The Laureus story is a heady mix of corporate sponsorship, celebrity sport and the will to succeed in some of the most devastated and impoverished parts of the planet. Projects have saved kids from gangs in Sao Paulo, reformed child soldiers in Sierra Leone, given hope to special needs kids in Shanghai and helped clear mines in Cambodia. It embodies something every sportsperson who has ever achieved greatness can attest to – that winning comes through a combination of self discipline and teamwork – mirroring the same qualities needed to win in life. It was the lack of a formal platform to honor this greatness that sparked the idea for Laureus in the first place. The year 2000 dawned with a mixture of hope and expectation as the world prepared for the new Millennium.
The United Nations declared 2000 to be the International Year for the Culture of Peace, and global warming was something most people were hardly aware of. Indeed, Al Gore was a US Presidential candidate that year, and had yet to move on to become the maker of the award-winning ecological wake-up film An Inconvenient Truth. As ever, sport was full of promise. The Millennium Olympic Games were just around the corner in Sydney, and indeed proved to be one of the most successful ever.
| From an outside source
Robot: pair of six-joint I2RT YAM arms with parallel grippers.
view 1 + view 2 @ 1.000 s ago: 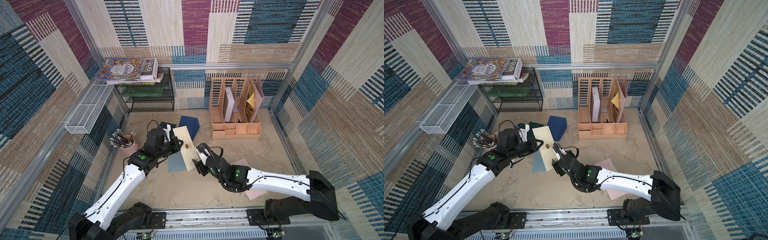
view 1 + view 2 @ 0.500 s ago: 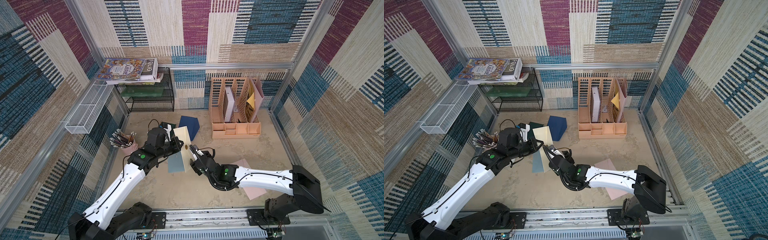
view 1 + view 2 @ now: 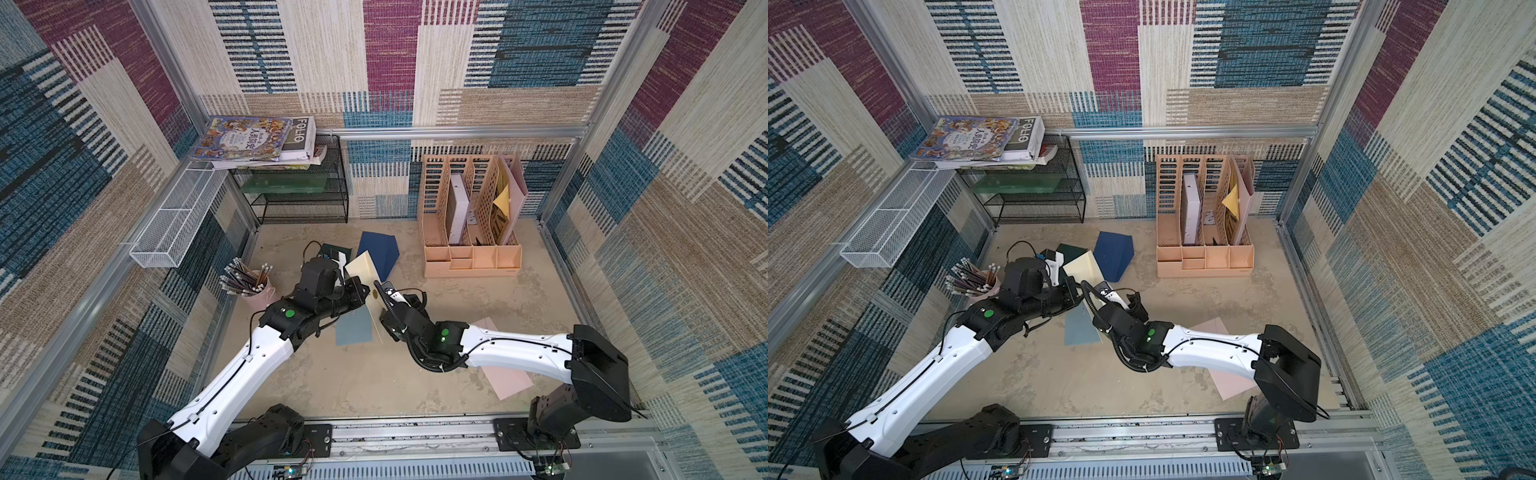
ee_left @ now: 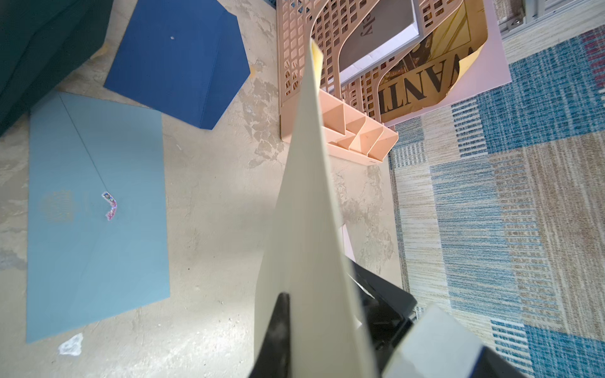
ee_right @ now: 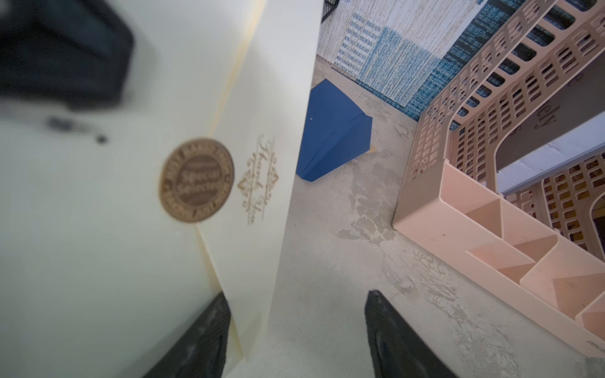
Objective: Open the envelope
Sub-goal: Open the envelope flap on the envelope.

And something else significant was stirring: an idea which was to prove radical and innovative, and, once it became reality, a beacon of hope for disadvantaged young people.
The seed of the idea that grew to become Laureus was first planted several years before the Millennium by Johann Rupert, Executive Chairman of luxury goods company Richemont. A noted sports enthusiast, Rupert was at a dinner with friends one evening and mused over the fact that there was no Nobel Prize or Oscars-style awards for sport.
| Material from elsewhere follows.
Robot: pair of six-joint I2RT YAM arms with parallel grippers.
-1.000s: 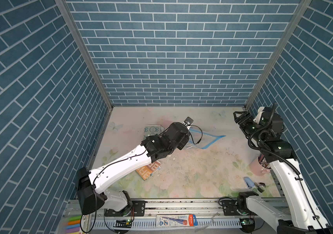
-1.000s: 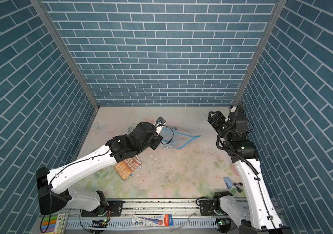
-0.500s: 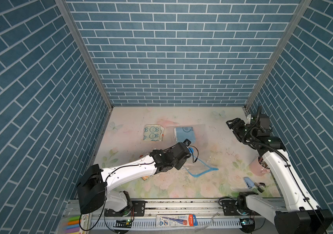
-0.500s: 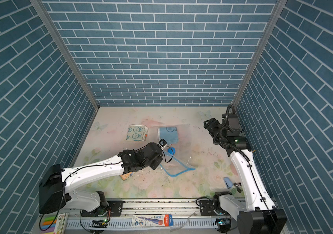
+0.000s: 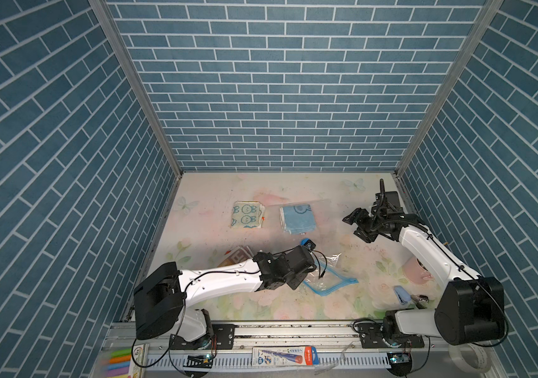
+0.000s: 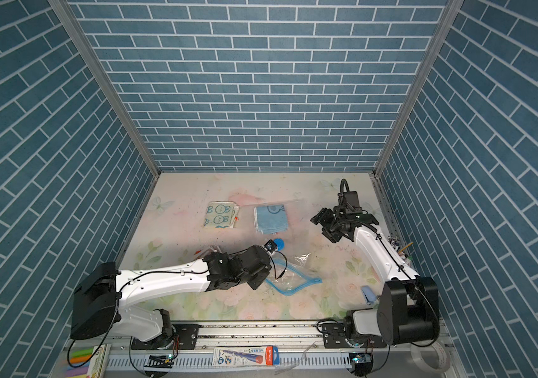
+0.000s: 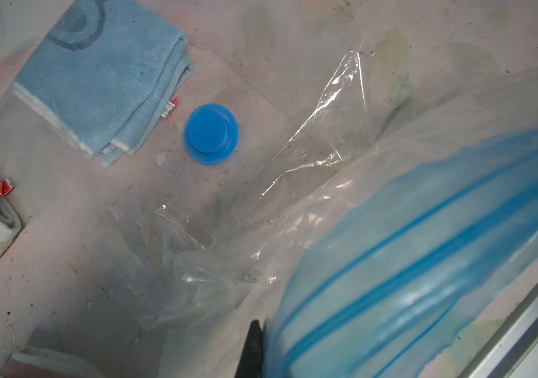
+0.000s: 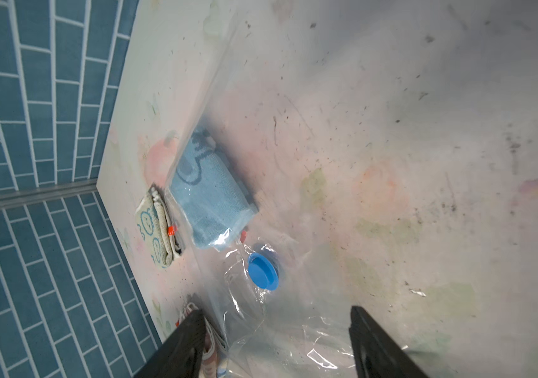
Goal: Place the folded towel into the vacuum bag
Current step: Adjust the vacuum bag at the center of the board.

Rupert’s views on the power of sport were fundamentally influenced by the crucial role that the 1995 Rugby World Cup played in the reconciliation of the different communities in South Africa, and in 1998 he found a kindred spirit in Dieter Zetsche, Chairman of German automotive giant Daimler, like Richemont, another blue chip company with a long commitment to sport. Two years later, the Laureus World Sports Academy was created, with 30 of the greatest living sports legends named as founder members.
On May 25, 2000, the majority of the Academy members gathered in Monaco for the very first Laureus World Sports Awards. It was an impressive collection of sporting legends, but it is fair to say that the biggest name was a huge surprise all round, as the door to the Academy meeting room opened and in walked President Nelson Mandela. It was in Monaco that Mandela, who was to become the Patron of Laureus, made the visionary speech which has become the philosophy of Laureus and the driving force that has shaped its work for the last 13 years.
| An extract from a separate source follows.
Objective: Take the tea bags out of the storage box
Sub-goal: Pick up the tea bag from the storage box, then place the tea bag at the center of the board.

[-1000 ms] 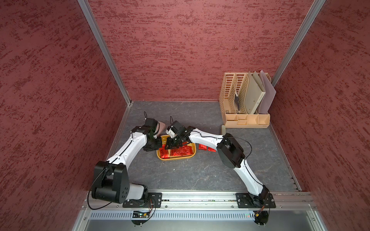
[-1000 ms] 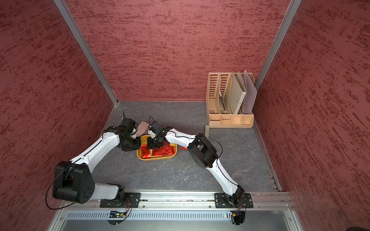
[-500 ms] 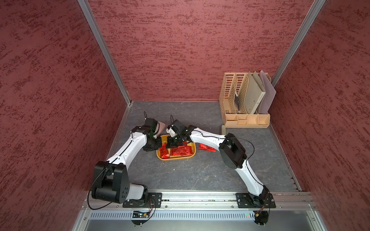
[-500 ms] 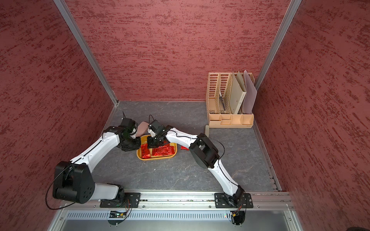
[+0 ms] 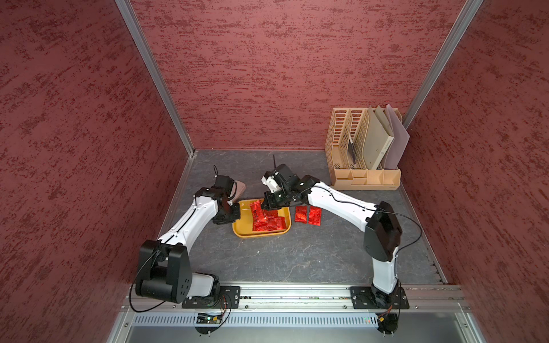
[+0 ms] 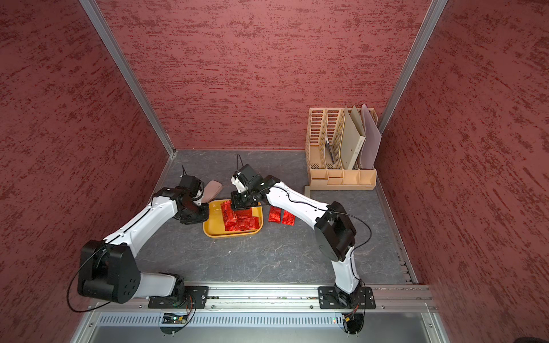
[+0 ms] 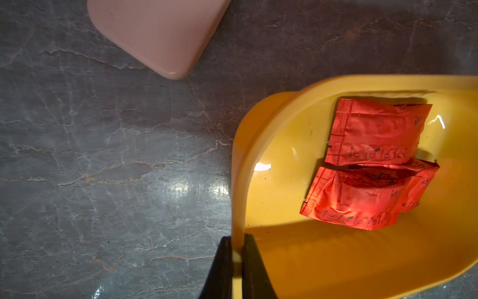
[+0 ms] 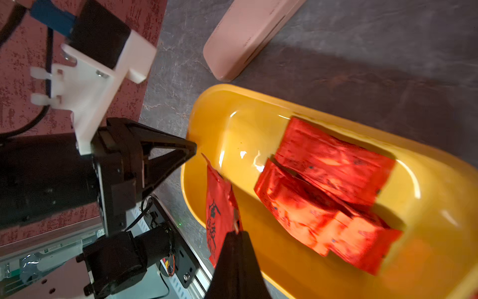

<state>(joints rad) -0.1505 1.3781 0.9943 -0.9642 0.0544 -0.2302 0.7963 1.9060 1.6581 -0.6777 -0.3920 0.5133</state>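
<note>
Tea bags [image 5: 267, 222] mostly lie in the box [image 5: 261, 236]; two sit on the worktop [image 5: 297, 258] beside it. Left fingers [image 7: 222, 266] clamp its rim, likely steadying it; right fingers [image 8: 238, 259] pinch one bag [image 8: 219, 214] upright.

I see shiny red tea bags [image 5: 269, 221] with dark print in my mustard-yellow storage box [image 5: 242, 227], a grey desk [image 5: 297, 255] veined pale, a beige lattice organiser [image 5: 338, 142], and a dusty-pink case [image 7: 155, 33].
</note>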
His speech has become the dictum not only for Laureus, but for the whole sport for good movement. He said: “Sport has the power to change the world. It has the power to inspire. It has the power to unite people in a way that little else does. It speaks to youth in a language they understand. Sport can create hope, where once there was only despair. It is more powerful than governments in breaking down racial barriers.
It laughs in the face of all types of discrimination.” With much conflict in the world based on ignorance or fear of other cultures, breaking down this discrimination could be seen as a crucial part of creating prosperity for future generations. Perhaps the power of sport can best be illustrated by an encounter Rupert once had with a friend of his.
“Some 30 years ago, while living in New York City, I had a black friend who was a true sports superstar,” says Rupert. “He was constantly mobbed for autographs. I noticed that he took extra care giving signed posters to white kids. I asked him about the apparent favoritism. His answer: “Johann, if a white kid has my poster in his bedroom, he can hardly discriminate against the black kid in his class.”